### Source material
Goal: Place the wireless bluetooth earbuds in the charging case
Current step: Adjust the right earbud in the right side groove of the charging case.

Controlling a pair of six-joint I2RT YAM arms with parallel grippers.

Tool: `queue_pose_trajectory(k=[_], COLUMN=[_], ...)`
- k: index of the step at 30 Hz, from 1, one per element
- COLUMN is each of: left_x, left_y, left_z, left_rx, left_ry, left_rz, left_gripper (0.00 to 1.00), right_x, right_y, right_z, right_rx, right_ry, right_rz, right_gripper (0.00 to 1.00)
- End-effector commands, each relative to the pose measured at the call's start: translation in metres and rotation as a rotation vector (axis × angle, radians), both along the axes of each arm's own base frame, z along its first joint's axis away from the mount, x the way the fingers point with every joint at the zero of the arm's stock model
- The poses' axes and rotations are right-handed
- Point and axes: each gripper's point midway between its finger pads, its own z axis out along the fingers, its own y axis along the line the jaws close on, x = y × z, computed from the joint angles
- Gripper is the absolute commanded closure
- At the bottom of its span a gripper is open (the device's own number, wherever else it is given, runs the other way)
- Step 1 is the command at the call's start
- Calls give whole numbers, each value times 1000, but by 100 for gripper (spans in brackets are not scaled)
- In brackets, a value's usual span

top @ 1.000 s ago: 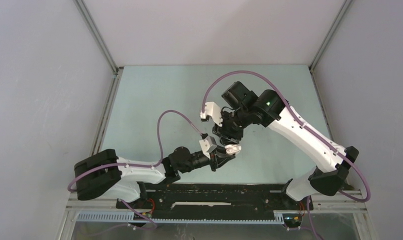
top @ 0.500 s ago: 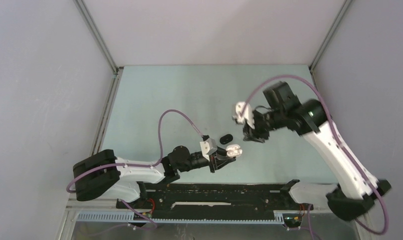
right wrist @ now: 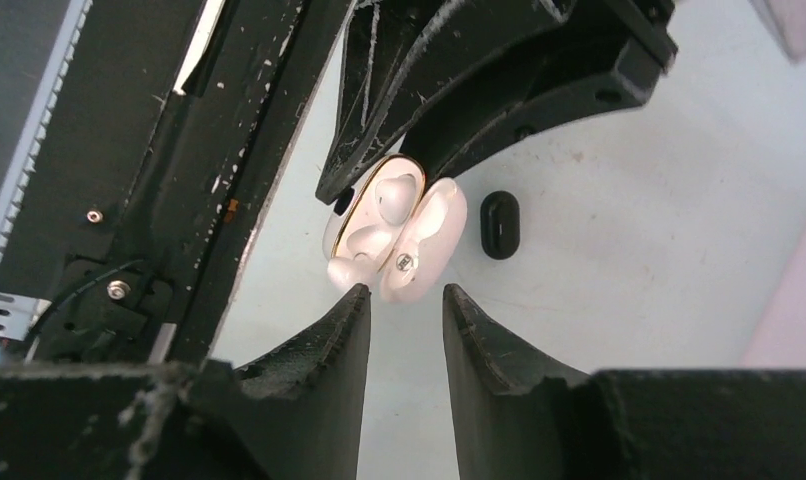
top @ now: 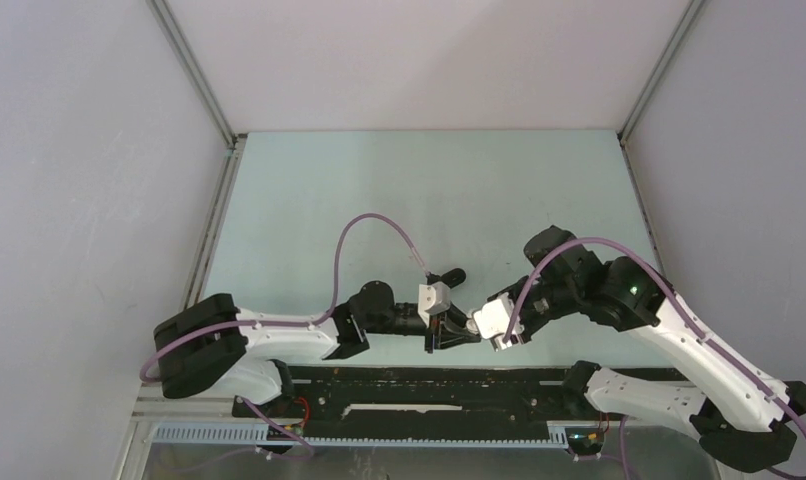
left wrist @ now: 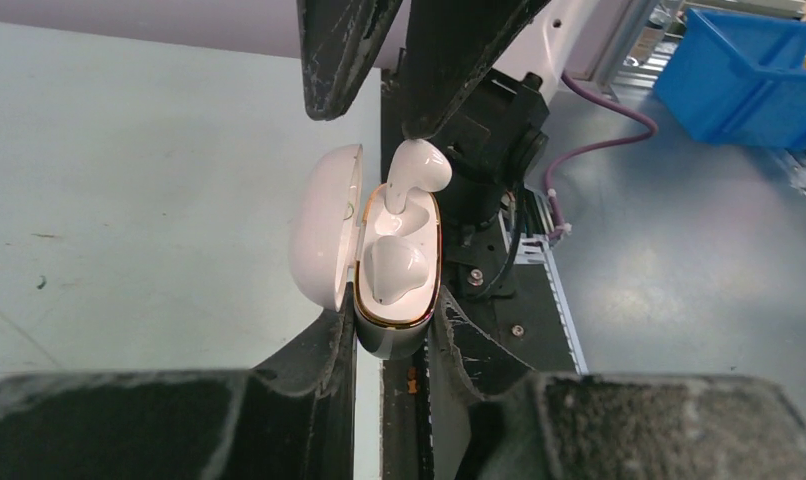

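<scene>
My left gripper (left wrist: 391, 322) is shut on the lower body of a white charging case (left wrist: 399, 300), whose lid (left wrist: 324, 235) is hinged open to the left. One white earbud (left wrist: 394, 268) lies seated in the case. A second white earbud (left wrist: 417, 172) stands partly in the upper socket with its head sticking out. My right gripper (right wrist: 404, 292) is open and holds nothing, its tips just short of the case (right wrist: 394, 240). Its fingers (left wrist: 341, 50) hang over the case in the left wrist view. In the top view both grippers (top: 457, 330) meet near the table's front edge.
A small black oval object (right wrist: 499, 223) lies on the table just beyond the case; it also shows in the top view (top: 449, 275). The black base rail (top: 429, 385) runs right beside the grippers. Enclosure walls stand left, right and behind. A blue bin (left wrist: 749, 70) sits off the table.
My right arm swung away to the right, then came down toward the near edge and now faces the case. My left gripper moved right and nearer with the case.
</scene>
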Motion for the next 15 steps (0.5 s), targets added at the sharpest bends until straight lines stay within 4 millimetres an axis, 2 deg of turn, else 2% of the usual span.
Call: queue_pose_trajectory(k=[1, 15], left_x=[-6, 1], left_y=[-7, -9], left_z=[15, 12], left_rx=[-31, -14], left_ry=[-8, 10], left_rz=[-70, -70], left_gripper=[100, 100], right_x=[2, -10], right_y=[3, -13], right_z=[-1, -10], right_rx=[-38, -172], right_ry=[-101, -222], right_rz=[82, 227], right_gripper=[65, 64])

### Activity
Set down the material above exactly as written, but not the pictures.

### The completed task
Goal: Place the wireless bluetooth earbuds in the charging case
Current step: Adjust the right earbud in the right side groove of the charging case.

Controlling a pair of six-joint I2RT YAM arms with parallel grippers.

Tool: `queue_pose_trajectory(k=[_], COLUMN=[_], ...)`
- k: index of the step at 30 Hz, from 1, one per element
- COLUMN is each of: left_x, left_y, left_z, left_rx, left_ry, left_rz, left_gripper (0.00 to 1.00), right_x, right_y, right_z, right_rx, right_ry, right_rz, right_gripper (0.00 to 1.00)
- End-effector commands, each relative to the pose measured at the call's start: translation in metres and rotation as a rotation vector (axis × angle, radians), both along the axes of each arm's own base frame, z along its first joint's axis away from the mount, x the way the fingers point with every joint at the zero of the arm's stock model
- The poses' axes and rotations are right-handed
- Point and axes: each gripper's point midway between its finger pads, its own z axis out along the fingers, its own y axis along the line the jaws close on, x = y × z, computed from the joint angles
- Gripper is the absolute commanded closure
- At the bottom of its span a gripper is open (the device's own number, wherever else it is given, runs the other way)
- Step 1 is the command at the call's start
- Calls give whole numbers, each value times 1000, but by 100 for gripper (spans in brackets are not scaled)
- In brackets, a value's usual span

top @ 1.000 s ago: 
top @ 0.500 s ago: 
right wrist @ now: 
top @ now: 
left wrist @ now: 

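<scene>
My left gripper (left wrist: 391, 322) is shut on the lower body of a white charging case (left wrist: 399, 300), whose lid (left wrist: 324, 235) is hinged open to the left. One white earbud (left wrist: 394, 268) lies seated in the case. A second white earbud (left wrist: 417, 172) stands partly in the upper socket with its head sticking out. My right gripper (right wrist: 404, 292) is open and holds nothing, its tips just short of the case (right wrist: 394, 240). Its fingers (left wrist: 341, 50) hang over the case in the left wrist view. In the top view both grippers (top: 457, 330) meet near the table's front edge.
A small black oval object (right wrist: 499, 223) lies on the table just beyond the case; it also shows in the top view (top: 449, 275). The black base rail (top: 429, 385) runs right beside the grippers. Enclosure walls stand left, right and behind. A blue bin (left wrist: 749, 70) sits off the table.
My right arm swung away to the right, then came down toward the near edge and now faces the case. My left gripper moved right and nearer with the case.
</scene>
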Motion for the next 15 steps (0.5 s), targets added at the sharpest bends until straight lines stay within 4 millimetres an axis, 2 deg of turn, else 2% of the usual span.
Call: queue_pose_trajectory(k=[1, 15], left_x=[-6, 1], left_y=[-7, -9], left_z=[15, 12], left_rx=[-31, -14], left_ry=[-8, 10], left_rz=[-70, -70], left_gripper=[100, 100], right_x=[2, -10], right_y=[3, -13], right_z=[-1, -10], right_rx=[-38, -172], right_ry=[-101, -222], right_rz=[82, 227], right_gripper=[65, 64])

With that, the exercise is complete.